EXERCISE GOAL: Where the records below show a line containing "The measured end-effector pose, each", start copying; end with the line containing "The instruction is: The", and copy it too.

Top of DATA SHOWN

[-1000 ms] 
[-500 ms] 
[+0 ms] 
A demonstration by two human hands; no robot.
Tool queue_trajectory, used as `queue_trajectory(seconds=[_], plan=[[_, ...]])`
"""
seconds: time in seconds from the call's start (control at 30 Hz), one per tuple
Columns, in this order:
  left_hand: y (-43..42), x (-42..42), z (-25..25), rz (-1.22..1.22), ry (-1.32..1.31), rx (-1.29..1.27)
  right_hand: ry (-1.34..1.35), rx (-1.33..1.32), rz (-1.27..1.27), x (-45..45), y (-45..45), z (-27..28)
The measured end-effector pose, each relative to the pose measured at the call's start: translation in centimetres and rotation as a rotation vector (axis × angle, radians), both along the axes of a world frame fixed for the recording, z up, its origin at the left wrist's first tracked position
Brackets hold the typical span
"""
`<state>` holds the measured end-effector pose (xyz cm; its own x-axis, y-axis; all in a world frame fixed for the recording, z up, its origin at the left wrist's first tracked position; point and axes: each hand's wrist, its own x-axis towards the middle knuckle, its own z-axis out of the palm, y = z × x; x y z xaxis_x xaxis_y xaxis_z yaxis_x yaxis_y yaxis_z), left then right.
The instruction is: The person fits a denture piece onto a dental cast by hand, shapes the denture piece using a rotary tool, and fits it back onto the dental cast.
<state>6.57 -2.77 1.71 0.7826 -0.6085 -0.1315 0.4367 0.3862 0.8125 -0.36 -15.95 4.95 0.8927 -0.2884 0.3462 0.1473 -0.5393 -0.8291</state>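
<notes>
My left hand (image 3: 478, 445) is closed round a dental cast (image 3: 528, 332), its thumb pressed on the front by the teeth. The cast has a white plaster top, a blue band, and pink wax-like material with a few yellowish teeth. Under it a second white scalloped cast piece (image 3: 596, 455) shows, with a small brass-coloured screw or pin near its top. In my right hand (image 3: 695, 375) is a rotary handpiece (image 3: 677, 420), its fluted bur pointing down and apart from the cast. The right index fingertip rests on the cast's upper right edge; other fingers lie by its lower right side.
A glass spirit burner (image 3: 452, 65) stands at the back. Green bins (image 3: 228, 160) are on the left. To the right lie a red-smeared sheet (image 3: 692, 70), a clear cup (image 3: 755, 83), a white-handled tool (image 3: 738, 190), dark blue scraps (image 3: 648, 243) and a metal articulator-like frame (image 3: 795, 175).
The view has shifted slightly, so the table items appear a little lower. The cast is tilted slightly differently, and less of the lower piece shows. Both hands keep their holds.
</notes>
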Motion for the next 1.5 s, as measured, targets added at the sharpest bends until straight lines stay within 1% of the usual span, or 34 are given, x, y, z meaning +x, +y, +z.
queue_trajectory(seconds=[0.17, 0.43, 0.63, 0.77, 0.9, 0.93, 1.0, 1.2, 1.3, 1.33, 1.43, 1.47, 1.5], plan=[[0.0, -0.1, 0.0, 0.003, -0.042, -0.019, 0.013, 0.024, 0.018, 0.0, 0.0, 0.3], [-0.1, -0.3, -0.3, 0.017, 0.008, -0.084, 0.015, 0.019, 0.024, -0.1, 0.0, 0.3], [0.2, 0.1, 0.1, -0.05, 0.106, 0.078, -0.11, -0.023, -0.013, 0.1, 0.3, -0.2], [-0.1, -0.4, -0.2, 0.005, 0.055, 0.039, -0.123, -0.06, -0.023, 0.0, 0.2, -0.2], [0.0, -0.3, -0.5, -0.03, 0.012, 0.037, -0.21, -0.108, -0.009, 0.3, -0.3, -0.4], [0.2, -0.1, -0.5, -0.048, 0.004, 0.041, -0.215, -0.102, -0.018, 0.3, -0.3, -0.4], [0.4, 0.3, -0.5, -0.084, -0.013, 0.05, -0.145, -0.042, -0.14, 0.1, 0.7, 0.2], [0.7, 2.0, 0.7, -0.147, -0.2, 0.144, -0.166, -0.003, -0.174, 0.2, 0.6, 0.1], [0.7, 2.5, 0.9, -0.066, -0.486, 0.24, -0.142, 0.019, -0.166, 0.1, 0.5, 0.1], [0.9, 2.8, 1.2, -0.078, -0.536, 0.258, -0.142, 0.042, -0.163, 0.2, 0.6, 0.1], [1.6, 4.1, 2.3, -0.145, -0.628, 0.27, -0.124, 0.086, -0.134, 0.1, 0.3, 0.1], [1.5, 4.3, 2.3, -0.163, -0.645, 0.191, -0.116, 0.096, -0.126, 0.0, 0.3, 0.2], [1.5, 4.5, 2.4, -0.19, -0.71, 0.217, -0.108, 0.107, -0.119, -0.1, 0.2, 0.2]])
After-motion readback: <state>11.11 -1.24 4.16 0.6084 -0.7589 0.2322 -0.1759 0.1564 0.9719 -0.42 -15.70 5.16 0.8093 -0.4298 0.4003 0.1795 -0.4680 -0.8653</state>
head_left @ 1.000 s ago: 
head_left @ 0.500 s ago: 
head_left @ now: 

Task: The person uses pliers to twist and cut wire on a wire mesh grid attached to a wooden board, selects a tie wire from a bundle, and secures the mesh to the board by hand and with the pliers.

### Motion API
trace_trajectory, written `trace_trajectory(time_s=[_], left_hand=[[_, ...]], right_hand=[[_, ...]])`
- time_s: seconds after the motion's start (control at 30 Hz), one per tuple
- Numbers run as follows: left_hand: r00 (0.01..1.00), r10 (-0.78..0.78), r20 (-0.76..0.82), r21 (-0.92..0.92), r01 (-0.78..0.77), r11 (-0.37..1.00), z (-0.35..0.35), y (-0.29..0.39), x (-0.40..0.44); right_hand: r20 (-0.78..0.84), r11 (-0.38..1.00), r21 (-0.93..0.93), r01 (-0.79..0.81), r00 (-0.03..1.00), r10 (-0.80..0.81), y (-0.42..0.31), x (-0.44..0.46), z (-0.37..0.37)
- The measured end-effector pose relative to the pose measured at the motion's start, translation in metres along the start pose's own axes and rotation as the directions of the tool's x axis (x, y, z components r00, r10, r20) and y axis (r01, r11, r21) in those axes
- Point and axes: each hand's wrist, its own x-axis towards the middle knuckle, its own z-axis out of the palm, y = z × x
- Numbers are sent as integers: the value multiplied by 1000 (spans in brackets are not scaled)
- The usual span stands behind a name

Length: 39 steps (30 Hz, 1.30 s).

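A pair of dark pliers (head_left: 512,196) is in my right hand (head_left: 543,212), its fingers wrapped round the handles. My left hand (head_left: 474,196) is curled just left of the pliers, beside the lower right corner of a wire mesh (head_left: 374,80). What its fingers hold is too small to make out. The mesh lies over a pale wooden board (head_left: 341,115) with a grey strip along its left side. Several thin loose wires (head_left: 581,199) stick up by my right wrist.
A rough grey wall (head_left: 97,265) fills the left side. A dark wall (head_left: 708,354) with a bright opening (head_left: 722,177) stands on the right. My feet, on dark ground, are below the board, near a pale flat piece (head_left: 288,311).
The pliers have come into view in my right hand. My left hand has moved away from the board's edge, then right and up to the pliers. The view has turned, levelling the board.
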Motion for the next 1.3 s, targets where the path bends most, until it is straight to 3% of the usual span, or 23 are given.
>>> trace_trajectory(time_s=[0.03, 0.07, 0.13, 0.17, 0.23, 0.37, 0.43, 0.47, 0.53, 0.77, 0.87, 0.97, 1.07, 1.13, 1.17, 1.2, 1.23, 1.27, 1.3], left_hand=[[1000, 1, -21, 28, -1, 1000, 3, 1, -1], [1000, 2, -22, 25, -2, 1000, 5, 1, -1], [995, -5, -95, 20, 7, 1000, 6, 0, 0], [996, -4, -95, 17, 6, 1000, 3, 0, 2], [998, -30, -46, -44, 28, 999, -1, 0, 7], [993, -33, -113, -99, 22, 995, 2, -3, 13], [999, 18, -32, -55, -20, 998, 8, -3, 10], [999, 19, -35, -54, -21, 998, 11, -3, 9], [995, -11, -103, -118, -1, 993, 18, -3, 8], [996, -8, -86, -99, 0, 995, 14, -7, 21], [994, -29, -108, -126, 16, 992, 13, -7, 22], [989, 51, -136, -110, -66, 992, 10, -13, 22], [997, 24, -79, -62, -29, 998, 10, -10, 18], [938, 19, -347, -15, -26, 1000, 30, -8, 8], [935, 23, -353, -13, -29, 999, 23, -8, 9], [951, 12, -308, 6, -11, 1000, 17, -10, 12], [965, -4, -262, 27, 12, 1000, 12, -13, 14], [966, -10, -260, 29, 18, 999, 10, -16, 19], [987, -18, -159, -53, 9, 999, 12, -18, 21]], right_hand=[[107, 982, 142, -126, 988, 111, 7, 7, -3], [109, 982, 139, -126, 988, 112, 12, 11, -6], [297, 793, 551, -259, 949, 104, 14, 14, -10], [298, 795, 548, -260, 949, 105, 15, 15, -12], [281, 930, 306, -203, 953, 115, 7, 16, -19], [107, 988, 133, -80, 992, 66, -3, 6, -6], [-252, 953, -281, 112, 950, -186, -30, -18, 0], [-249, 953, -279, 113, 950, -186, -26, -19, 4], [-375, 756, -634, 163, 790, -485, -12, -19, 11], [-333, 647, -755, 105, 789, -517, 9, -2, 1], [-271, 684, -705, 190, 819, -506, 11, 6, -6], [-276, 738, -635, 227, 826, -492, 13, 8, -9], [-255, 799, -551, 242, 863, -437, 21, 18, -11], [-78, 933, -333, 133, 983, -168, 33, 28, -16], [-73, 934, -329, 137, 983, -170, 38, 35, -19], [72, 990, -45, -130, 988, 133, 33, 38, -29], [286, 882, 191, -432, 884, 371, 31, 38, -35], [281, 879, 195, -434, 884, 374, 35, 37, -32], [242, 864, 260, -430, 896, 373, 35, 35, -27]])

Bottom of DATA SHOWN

EXPECTED OUTPUT:
The measured end-effector pose, each relative to the pose measured at the call's start: translation in centimetres and rotation as a rotation vector (axis × angle, radians), both along the axes of a world frame fixed for the recording, z up, its origin at the left wrist's first tracked position
Brackets hold the typical span
"""
`<state>` holds the measured end-effector pose (xyz cm; its own x-axis, y-axis; all in a world frame fixed for the recording, z up, its origin at the left wrist's first tracked position; point and axes: each hand's wrist, its own x-axis towards the middle knuckle, its own z-axis out of the palm, y = z × x; x y z xaxis_x xaxis_y xaxis_z yaxis_x yaxis_y yaxis_z), left then right.
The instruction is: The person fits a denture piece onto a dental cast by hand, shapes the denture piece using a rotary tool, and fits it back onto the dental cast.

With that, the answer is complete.